▶ [What is required]:
What lines of the listing include the string "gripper"? Show them all.
+---+
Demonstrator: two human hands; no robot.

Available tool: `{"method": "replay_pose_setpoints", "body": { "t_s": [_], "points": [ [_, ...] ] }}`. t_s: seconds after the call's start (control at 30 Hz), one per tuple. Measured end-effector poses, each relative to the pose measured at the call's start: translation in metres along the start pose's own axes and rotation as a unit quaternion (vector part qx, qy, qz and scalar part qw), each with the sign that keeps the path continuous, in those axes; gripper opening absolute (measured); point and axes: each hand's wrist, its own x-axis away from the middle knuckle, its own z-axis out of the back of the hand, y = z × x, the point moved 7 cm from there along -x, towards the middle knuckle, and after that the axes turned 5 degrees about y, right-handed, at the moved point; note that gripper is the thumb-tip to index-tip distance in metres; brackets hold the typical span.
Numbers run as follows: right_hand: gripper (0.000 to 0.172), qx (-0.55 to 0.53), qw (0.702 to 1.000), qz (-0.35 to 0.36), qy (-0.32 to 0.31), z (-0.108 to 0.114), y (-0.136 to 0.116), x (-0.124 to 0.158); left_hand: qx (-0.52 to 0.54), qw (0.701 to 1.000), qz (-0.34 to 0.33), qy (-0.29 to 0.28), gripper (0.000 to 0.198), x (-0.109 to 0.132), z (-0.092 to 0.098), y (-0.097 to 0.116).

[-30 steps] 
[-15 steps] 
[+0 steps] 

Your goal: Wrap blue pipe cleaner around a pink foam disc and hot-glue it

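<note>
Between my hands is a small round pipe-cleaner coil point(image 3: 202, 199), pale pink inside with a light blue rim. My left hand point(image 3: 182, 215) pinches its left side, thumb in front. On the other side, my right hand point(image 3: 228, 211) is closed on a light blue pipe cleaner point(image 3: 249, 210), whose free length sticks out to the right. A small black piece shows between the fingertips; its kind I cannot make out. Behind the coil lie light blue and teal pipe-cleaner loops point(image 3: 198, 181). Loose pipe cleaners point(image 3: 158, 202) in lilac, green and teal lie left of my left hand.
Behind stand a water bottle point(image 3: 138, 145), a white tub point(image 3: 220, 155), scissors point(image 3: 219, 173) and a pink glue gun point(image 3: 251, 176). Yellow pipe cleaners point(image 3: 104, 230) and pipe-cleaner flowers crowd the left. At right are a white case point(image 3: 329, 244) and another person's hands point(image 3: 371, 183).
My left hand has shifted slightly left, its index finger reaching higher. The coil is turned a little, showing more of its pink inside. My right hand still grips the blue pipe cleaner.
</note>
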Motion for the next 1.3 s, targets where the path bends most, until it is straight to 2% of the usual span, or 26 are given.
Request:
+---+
▶ [Output of the task]:
Available tool: `{"method": "replay_pose_setpoints", "body": { "t_s": [_], "points": [ [_, ...] ] }}`. t_s: seconds after the call's start (control at 30 Hz), one per tuple. Measured end-effector poses, each relative to the pose measured at the call's start: translation in metres along the start pose's own axes and rotation as a unit quaternion (vector part qx, qy, qz and scalar part qw), each with the sign that keeps the path continuous, in those axes; gripper opening absolute (measured); point and axes: each hand's wrist, its own x-axis away from the middle knuckle, its own z-axis out of the back of the hand, y = z × x, the point moved 7 cm from there along -x, towards the middle knuckle, and after that the axes turned 5 degrees about y, right-handed, at the moved point; note that gripper is the thumb-tip to index-tip distance in metres; brackets hold the typical span.
Numbers run as follows: right_hand: gripper (0.000 to 0.172), qx (-0.55 to 0.53), qw (0.702 to 1.000), qz (-0.35 to 0.36), qy (-0.32 to 0.31), z (-0.108 to 0.114), y (-0.136 to 0.116), x (-0.124 to 0.158); left_hand: qx (-0.52 to 0.54), qw (0.701 to 1.000), qz (-0.34 to 0.33), qy (-0.29 to 0.28), gripper (0.000 to 0.198), x (-0.109 to 0.132), z (-0.092 to 0.098), y (-0.097 to 0.116).

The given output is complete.